So, I was at a recent networking event staged by the PSOJ when someone asked: “Do you think Jamaica has more regulations than necessary?”
My immediate response was no. Jamaica largely complies with international standards imposed by global bodies. But that question forced me to look deeper — not at Jamaica first, but at history.
In the 1950s, the first universal credit card — Diners Club — relied on trust and paper signatures. Fraud followed scale. Later, the infamous “Fresno drop,” when BankAmericard mailed thousands of unsolicited cards, triggered widespread abuse and losses. The solution? Technology: magnetic stripes, real-time authorization, chip and PIN.
But money laundering is different.
In the 1980s, the scale of drug trafficking exposed how illicit funds could contaminate entire financial systems. (Remember Pablo Escobar?) This was not a payment glitch.
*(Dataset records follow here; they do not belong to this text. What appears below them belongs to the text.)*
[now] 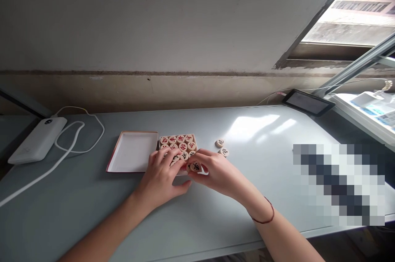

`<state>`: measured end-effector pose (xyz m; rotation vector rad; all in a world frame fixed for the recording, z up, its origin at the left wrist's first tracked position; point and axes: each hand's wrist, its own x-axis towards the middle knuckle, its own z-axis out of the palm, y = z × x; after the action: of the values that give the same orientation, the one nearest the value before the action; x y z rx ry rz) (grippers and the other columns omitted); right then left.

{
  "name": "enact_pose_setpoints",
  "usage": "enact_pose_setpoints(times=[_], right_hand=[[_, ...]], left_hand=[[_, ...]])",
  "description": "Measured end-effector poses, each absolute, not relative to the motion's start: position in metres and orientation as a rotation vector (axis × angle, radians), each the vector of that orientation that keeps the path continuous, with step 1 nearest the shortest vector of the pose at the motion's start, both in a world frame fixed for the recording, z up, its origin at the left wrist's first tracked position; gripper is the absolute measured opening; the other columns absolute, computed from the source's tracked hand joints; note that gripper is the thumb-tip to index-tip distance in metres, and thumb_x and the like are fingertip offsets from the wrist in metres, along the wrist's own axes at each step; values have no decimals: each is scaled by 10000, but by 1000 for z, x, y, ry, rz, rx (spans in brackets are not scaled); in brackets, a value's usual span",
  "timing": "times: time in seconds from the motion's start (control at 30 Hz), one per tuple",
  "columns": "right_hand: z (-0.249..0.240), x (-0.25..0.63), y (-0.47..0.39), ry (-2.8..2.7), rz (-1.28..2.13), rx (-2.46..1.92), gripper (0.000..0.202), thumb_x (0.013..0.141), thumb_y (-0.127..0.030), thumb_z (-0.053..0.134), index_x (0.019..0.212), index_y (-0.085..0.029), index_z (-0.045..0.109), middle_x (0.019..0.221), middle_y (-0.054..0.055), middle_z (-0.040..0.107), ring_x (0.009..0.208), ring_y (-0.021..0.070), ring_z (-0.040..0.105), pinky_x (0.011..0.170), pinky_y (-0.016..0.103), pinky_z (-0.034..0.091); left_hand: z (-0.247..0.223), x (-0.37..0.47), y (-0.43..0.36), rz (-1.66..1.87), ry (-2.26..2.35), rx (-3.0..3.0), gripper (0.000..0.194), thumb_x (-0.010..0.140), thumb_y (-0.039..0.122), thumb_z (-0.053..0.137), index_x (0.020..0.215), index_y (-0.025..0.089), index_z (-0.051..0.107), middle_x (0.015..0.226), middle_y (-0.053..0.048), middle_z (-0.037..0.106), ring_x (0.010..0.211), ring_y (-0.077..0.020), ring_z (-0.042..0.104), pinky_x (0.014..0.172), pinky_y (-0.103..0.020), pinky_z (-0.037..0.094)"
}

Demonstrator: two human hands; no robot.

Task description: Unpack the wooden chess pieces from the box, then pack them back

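Observation:
A shallow box [196,140] holds rows of round Chinese chess pieces [182,146], red-marked at the back and black-marked nearer me. My left hand [162,173] lies over the box's left front part, its fingers spread across the pieces and its thumb stretched to the right. At the front right corner, my right hand [214,170] pinches a black-marked Chinese chess piece [195,166] between thumb and fingers. Another piece seems to sit close behind it, partly hidden. Two loose black-marked pieces [223,152] rest on the table to the right of the box.
Left of the box lies its white-lined lid [135,153]. A white power bank [37,140] with a looping white cable [69,146] is at the far left of the grey table [101,208]. A dark-framed tablet [307,102] leans at the back right, and a blurred patch covers the right side.

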<state>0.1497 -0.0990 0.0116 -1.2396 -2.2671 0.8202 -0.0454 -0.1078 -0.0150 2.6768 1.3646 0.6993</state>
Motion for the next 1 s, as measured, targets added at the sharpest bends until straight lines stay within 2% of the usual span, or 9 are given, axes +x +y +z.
enact_pose_setpoints(times=[0.2,0.4,0.6,0.8,1.0], right_hand=[[8,148,-99,-2311,803,-1263,75,841,-208,631,910,-225,656,841,6,611,605,93,551,540,213,418],[9,157,-96,-2266,769,-1257,177,886,-193,552,1028,-247,642,1106,51,584,632,86,593,598,243,489],[10,156,-99,-2339,773,-1239,312,842,-104,531,1096,-257,626,1121,50,586,668,98,607,613,250,491],[10,149,-100,-2325,754,-1219,227,881,-125,489,1031,-216,633,911,33,635,652,107,567,574,229,425],[15,153,-97,-2477,561,-1408,154,841,-137,512,794,-192,649,701,10,594,549,95,471,492,219,286]], left_hand=[[-15,-47,-107,798,1372,2686,208,760,345,644,917,210,630,1105,-87,624,1085,-289,502,878,-422,400],[-16,-48,-108,704,1266,2732,260,768,327,669,1022,274,652,1180,-74,578,1109,-302,477,895,-456,376],[-16,-52,-106,653,1289,2746,159,795,310,644,930,225,650,1195,-85,576,1100,-290,491,878,-444,378],[-16,-56,-103,639,1322,2753,295,792,315,639,1061,204,592,1208,-108,576,1113,-282,493,889,-418,395],[-16,-56,-104,628,1290,2730,247,793,285,653,1036,258,619,1210,-90,558,1125,-281,483,887,-429,386]])
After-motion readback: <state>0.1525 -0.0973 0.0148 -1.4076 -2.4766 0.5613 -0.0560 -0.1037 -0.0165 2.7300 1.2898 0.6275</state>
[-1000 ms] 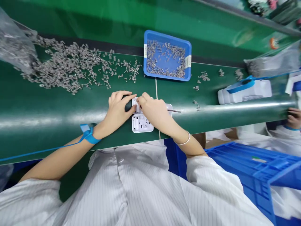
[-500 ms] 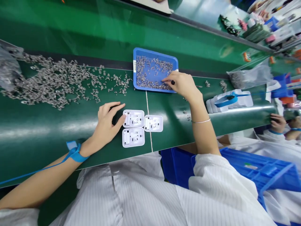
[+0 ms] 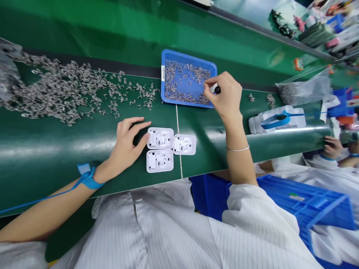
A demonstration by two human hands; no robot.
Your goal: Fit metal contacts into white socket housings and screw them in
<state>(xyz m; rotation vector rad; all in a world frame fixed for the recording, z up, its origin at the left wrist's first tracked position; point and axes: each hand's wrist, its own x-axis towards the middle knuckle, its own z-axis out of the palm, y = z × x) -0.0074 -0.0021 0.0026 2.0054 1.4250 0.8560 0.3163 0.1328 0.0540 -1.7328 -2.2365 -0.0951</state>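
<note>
the blue tray holds small metal parts; the right hand's fingers are pinched together over its edge.

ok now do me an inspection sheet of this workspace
surface: green worktop, glossy, crossed by a pale line
job's things: three white cases side by side, open side up; blue tray of metal parts
clutter: loose heap of metal parts at left, small clusters at right
hands: left hand at a case's edge; right hand at the tray's right side, pinch contents unclear
cables: blue cord from the left wristband
surroundings: blue crate, clear bag, another person's hand
</note>
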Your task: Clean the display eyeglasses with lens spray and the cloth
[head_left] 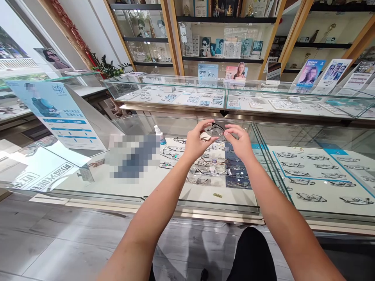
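Note:
A pair of eyeglasses (217, 127) with a dark upper rim is held up between my hands, above the glass counter. My left hand (197, 141) grips one side of it, thumb and fingers closed around the edge. A small pale piece, which looks like a cloth (205, 136), is tucked in that same hand. At the other side, my right hand (238, 142) pinches the eyeglasses between thumb and fingers. Beneath both hands, rows of eyeglasses (213, 160) lie inside the glass display case (181, 197). A white spray bottle (159, 136) stands on the counter left of my left hand.
A blue and white sign (60, 117) stands at the counter's left. More eyeglasses (311, 197) fill the case on the right. Behind runs a second glass showcase (175, 84) carrying upright cards, with wooden shelves (222, 58) against the wall. A blurred patch hides part of the counter.

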The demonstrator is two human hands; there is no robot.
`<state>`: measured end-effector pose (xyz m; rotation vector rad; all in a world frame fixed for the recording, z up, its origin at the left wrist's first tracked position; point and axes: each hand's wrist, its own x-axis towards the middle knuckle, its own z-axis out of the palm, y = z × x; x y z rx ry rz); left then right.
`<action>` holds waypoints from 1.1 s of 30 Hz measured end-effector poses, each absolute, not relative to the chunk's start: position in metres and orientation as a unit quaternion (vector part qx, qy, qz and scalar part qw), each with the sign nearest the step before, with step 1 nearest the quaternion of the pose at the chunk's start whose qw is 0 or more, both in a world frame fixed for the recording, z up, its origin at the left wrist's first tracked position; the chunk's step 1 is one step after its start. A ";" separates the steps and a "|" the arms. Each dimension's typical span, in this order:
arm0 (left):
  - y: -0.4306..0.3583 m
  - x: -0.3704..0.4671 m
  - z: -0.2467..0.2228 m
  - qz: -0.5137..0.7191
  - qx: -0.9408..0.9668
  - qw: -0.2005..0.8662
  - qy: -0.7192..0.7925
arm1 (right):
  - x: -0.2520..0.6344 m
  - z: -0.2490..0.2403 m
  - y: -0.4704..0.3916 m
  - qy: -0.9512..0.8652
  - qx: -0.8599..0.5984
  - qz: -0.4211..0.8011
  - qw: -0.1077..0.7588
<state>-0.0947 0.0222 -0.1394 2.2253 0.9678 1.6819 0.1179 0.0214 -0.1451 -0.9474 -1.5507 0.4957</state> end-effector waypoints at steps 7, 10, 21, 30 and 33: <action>0.021 -0.102 -0.133 0.544 0.746 0.222 0.313 | 0.122 -0.143 0.028 -0.592 -0.382 0.465 0.536; 0.022 -0.104 -0.131 0.533 0.748 0.243 0.313 | 0.123 -0.142 0.027 -0.575 -0.383 0.497 0.525; 0.013 -0.086 -0.134 0.603 0.661 0.195 0.402 | 0.115 -0.151 0.030 -0.548 -0.399 0.367 0.637; 0.004 -0.070 -0.132 0.559 0.608 0.371 0.424 | 0.087 -0.156 0.005 -0.652 -0.382 0.115 0.645; 0.009 -0.075 -0.132 0.580 0.572 0.392 0.427 | 0.083 -0.157 0.001 -0.684 -0.374 0.089 0.619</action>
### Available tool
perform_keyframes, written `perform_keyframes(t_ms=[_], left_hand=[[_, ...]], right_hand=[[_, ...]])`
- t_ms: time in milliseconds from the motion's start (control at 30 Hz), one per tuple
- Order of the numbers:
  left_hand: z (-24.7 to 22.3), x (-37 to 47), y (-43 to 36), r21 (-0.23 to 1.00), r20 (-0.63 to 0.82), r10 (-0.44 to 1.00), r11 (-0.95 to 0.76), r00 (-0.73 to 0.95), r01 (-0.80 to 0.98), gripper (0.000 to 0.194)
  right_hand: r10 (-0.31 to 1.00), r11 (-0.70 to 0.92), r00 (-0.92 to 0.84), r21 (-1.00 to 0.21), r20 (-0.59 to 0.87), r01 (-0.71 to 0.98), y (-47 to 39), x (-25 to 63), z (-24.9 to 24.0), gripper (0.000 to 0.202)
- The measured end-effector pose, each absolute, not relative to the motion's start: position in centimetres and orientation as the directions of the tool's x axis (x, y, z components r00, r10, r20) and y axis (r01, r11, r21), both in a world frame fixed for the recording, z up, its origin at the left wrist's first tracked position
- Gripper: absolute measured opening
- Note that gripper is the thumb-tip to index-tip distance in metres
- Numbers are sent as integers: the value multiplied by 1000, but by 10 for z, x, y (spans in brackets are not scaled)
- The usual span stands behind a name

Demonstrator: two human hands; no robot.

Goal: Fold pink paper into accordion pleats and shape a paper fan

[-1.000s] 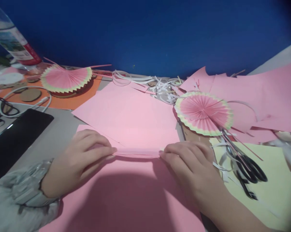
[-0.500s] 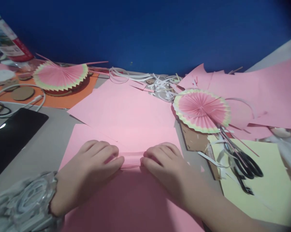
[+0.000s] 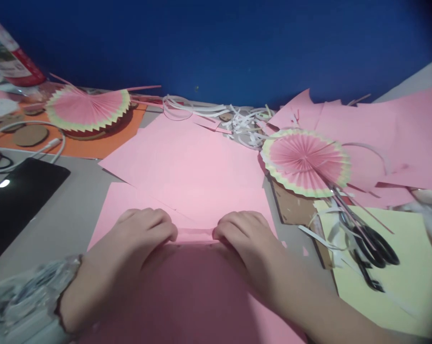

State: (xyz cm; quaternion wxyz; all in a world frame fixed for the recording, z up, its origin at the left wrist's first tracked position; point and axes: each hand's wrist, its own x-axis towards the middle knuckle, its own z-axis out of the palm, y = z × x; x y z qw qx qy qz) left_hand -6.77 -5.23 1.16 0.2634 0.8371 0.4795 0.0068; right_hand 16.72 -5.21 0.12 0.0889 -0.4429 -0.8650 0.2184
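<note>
A narrow folded strip [image 3: 196,236] runs across the large pink paper [image 3: 201,286] in front of me. My left hand [image 3: 140,243] pinches the strip's left end, its fingers curled over the top and its thumb mostly hidden below. At the right end my right hand [image 3: 250,241] grips the same fold, fingers bent and thumb tucked under. Only the middle of the fold shows between the two hands. More pink sheets [image 3: 187,157] lie beyond it.
A pleated pink paper disc [image 3: 305,160] rests at the right, near black-handled scissors [image 3: 377,246] on yellow paper [image 3: 409,286]. Another pleated piece [image 3: 90,107] sits on orange paper [image 3: 139,122]. A black phone-like object [image 3: 26,200], bottle [image 3: 13,57] and white paper strips [image 3: 244,124] lie around.
Both thumbs have moved down from the front of the fold and are now mostly hidden under the hands. The fold looks narrower, and the view has shifted slightly.
</note>
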Motion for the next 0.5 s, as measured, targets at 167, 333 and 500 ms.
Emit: perform_keyframes(t_ms=[167,333,500], left_hand=[[13,-75,-48,440,-244,806,-404,540,802,22],[13,-76,-47,462,-229,825,-374,516,804,28],[12,-78,-46,529,-274,819,-310,504,790,21]], right_hand=[[848,419,-520,-479,-97,772,-51,172,6,17],[869,361,-481,-519,-114,775,-48,174,7,17],[885,324,-451,-540,-117,777,-47,175,8,18]])
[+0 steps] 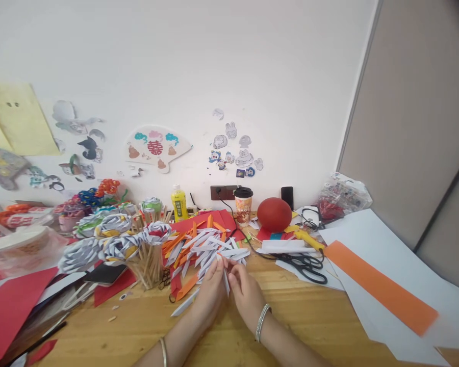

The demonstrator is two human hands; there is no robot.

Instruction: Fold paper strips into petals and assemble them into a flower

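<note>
Both hands meet over the wooden table at the middle of the head view. Between their fingertips is a narrow white folded paper strip (pixel 226 283) with an orange bit at its top. My left hand (pixel 211 286) pinches it from the left. Closed in a pinch on its other side is my right hand (pixel 246 291), with a bracelet on the wrist. Just beyond the hands lies a heap of white and orange folded strips (pixel 208 245), partly hidden by my fingers. One loose white strip (pixel 184 306) rests left of my left hand.
Black scissors (pixel 308 267), a red balloon (pixel 274 214) and a lidded cup (pixel 243 208) stand or lie behind and right. An orange strip (pixel 382 285) crosses white sheets (pixel 363 239) at right. Paper rolls on sticks (pixel 147 265) and red paper (pixel 17 311) are left.
</note>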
It was systemic risk. Criminal money distorted liquidity by flooding banks with deposits that appeared stable but could disappear overnight. When those flows reversed, liquidity shocks followed.
The danger did not stop there. When large volumes of suspicious money become embedded in a system, supervisors can become overwhelmed, cautious, or slow to act. If enforcement weakens — whether from capacity limits or institutional hesitation — trust in the financial system begins to erode. And once confidence weakens, capital flows slow down.
That is why the Financial Action Task Force (FATF) was established in 1989: to prevent a race to the bottom where the weakest jurisdiction attracts the dirtiest money. If one country lowers standards, the entire network becomes vulnerable.
FATF sets the minimum. But minimum compliance is not enough for small open economies like Jamaica.
Grey-listing — which Jamaica faced in 2020 and exited in 2024 — does not freeze banks. But it signals heightened risk. Correspondent banks reassess exposure. Monitoring costs rise. Transaction friction increases. Capital flows become more cautious. In an import-dependent economy, reputational risk becomes financial friction — and when access to foreign currency tightens or becomes more expensive, pressure on the exchange rate can follow.
That is why Jamaica went beyond the floor: strengthening beneficial ownership transparency, expanding supervision to non-bank sectors, and increasing enforcement powers.
Regulation, in this context, is not bureaucratic excess. It is economic infrastructure.
Fraud in payments was solved with technology.
Systemic financial risk required governance.
The question is not whether we have too many regulations.
The question is whether we can afford too few.